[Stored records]
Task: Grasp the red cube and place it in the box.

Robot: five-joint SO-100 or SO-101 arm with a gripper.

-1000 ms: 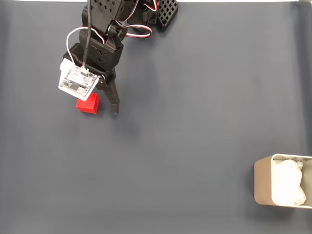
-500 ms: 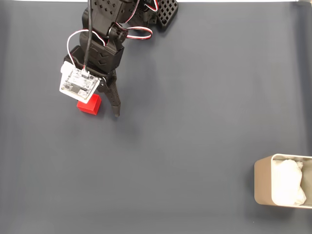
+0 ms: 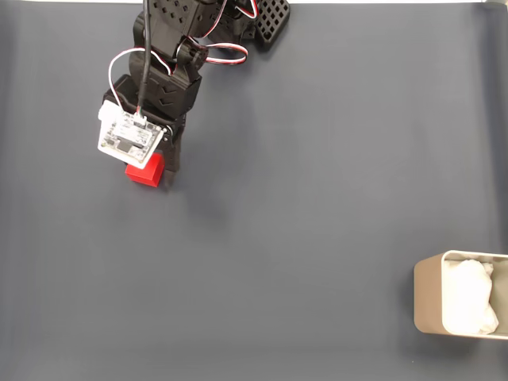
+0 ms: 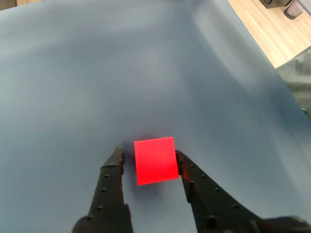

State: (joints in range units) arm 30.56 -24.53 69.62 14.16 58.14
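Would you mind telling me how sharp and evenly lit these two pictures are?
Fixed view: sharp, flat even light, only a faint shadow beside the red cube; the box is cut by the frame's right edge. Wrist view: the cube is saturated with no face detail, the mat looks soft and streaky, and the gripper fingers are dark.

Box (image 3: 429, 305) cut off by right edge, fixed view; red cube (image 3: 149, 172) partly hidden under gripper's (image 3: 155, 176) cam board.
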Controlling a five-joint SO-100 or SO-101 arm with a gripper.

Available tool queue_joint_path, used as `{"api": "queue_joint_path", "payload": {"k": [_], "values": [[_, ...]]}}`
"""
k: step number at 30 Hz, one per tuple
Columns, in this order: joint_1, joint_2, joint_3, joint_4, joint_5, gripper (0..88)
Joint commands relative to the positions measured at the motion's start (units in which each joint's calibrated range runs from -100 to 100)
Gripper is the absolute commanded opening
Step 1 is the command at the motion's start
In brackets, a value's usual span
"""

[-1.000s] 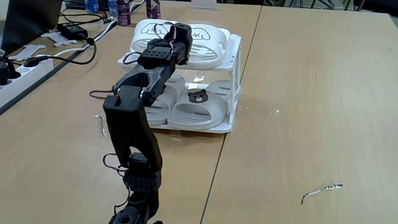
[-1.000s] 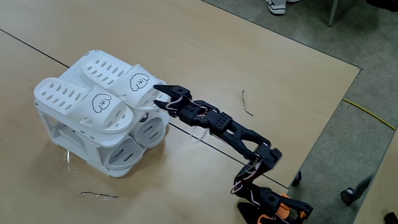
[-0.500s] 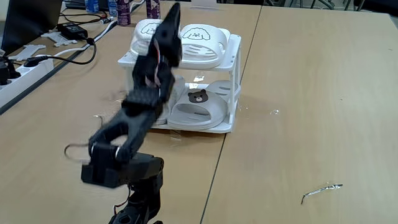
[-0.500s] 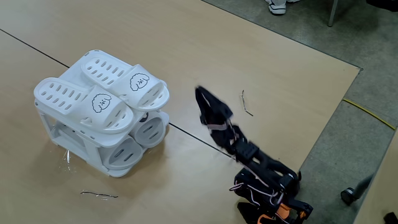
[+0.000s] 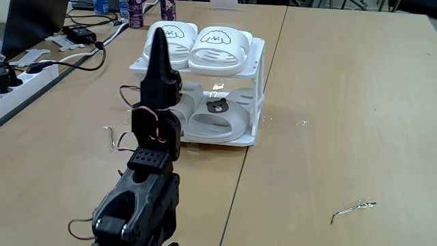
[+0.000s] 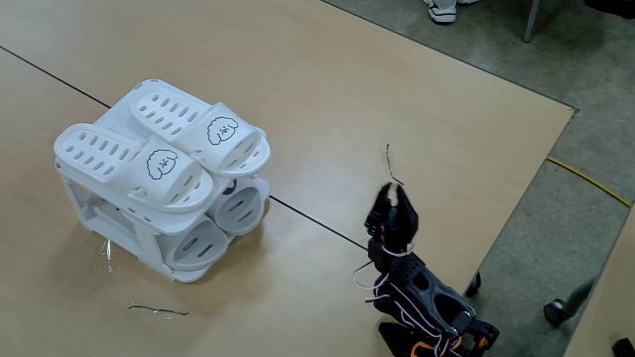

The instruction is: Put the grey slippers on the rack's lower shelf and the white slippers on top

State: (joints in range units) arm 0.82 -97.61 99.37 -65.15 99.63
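light wooden tabletops [image 5: 328,89] pushed together carry the whole scene, with a seam running between them and a grey floor past the edge in a fixed view. the arm [image 5: 147,184] is folded back over its base, and the gripper [image 5: 158,35] points straight up with its fingers pressed into one thin blade, closed on nothing; in a fixed view it shows as a dark tip [image 6: 395,203] held well apart from the load.

ahead of the gripper stands the rack [image 5: 257,82], a small white two-tier stand [image 6: 109,223]. the white slippers [image 5: 217,48] lie side by side on its slatted top, dog faces drawn on the straps [image 6: 164,164]. under them, on the lower shelf [image 5: 235,139], sit the grey slippers [image 5: 215,116]; one bear emblem is plain to see, the other slide is partly hidden behind the arm.

beyond the rack, off to the gripper's left in a fixed view, lie black cables [image 5: 82,51] and a white power strip [image 5: 24,78]. a bent wire [image 5: 351,208] lies on the table to its right.
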Motion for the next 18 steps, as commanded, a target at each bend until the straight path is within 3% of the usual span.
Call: {"api": "queue_joint_path", "payload": {"k": [1,10,18], "values": [[-0.74,-1.38,0.45,-7.15,0.37,0.6],[-0.17,-1.38,0.36,-33.64,0.37,0.6],[-0.08,-1.38,0.36,-34.5,0.37,0.6]]}}
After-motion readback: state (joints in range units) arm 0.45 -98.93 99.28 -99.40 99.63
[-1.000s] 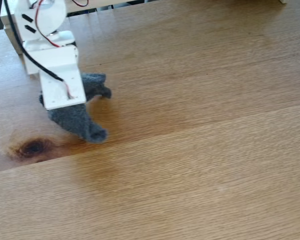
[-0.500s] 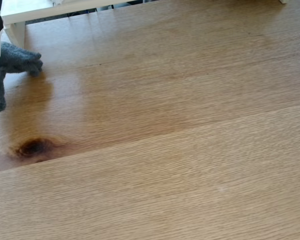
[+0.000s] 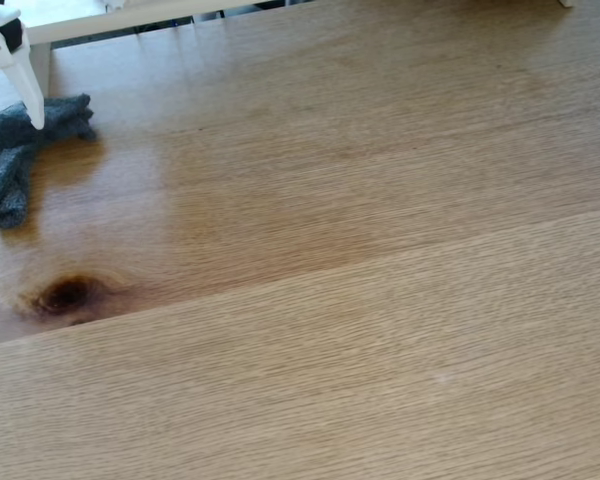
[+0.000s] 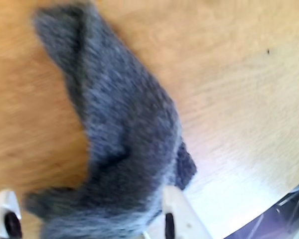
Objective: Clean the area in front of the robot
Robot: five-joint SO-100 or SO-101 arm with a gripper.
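At the far left edge of the fixed view we see only a sliver of the robot: one white pointed finger with a black knob above it, the rest cut off by the frame. Its tip rests on a grey woolly cloth lying in the upper left of the area, partly cropped by the left edge. The cloth's long axis runs from the finger down and left toward the frame edge. Lower left sits the dark knot, apart from the cloth. In the blurred wrist view, the cloth stretches from upper left down to the bottom edge, where it passes between the spread fingers of the gripper; we cannot tell whether they pinch it.
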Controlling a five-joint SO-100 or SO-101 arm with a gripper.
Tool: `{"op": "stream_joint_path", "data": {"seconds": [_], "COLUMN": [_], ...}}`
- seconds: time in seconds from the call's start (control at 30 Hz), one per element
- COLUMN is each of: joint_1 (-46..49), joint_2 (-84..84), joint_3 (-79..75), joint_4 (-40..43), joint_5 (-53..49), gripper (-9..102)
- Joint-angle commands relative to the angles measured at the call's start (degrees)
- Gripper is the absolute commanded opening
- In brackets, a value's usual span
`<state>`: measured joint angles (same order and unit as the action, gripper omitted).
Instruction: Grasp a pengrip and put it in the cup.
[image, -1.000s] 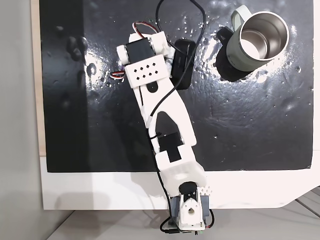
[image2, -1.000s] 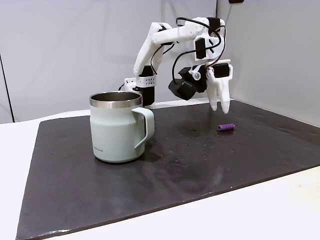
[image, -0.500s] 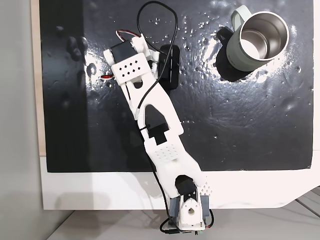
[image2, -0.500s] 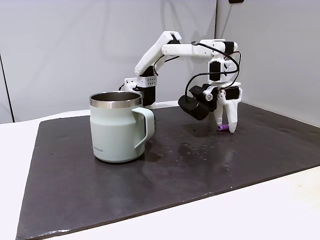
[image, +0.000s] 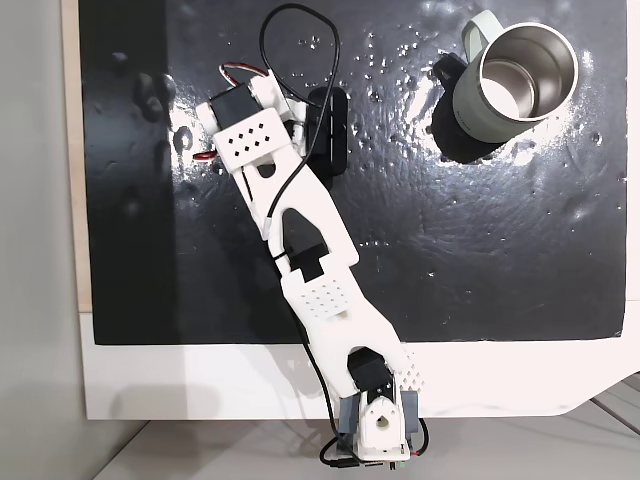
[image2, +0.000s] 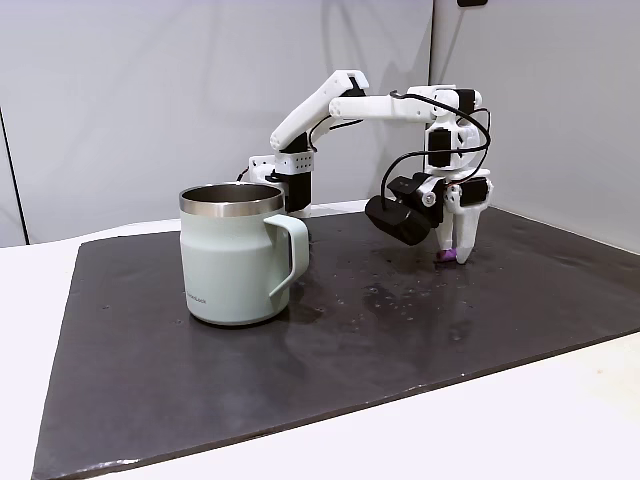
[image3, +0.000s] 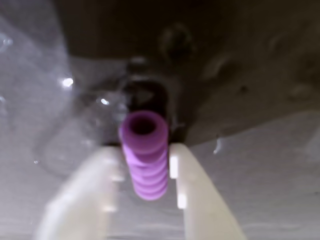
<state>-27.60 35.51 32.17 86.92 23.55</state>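
Arm (image: 310, 250): white printed plastic links, two with dotted hole grids. Black motors at the joints, black camera block (image2: 397, 217) by the wrist. Thin black cable (image: 300, 60) loops overhead; red-white wires (image: 236, 70) near it. Gripper (image3: 145, 165): pale cream fingers (image3: 192, 195).

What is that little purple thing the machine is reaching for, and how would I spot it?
Start at the dark mat and follow the white arm down to its pincer. Between its two pale fingers lies the pengrip, a short ribbed purple tube with a hollow end. It is the only purple item, far smaller than the sage-green cup.
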Motion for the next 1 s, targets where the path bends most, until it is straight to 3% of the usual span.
{"op": "stream_joint_path", "data": {"seconds": [0.0,0.17,0.63,0.97], "joint_1": [-0.6,0.5,2.0,15.6], "joint_2": [0.3,5.4,41.0,48.5], "joint_3": [-1.8,1.1,6.7,13.4], "joint_4": [0.4,0.8,1.1,7.7], "joint_5": [-1.1,-1.2,-5.9,-6.8], "gripper": [0,0,0,0]}}
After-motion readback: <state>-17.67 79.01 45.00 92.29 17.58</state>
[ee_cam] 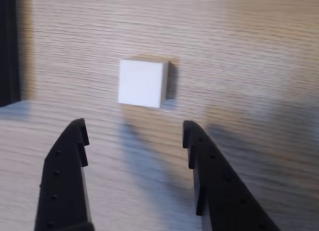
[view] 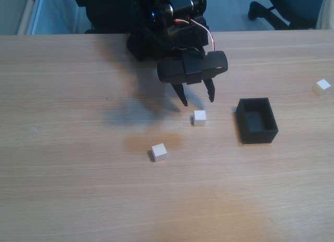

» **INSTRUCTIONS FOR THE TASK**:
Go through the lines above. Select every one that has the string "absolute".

» **OUTPUT OF THE EXERCISE**:
Gripper is the absolute commanded opening
- Gripper is the absolute commanded opening

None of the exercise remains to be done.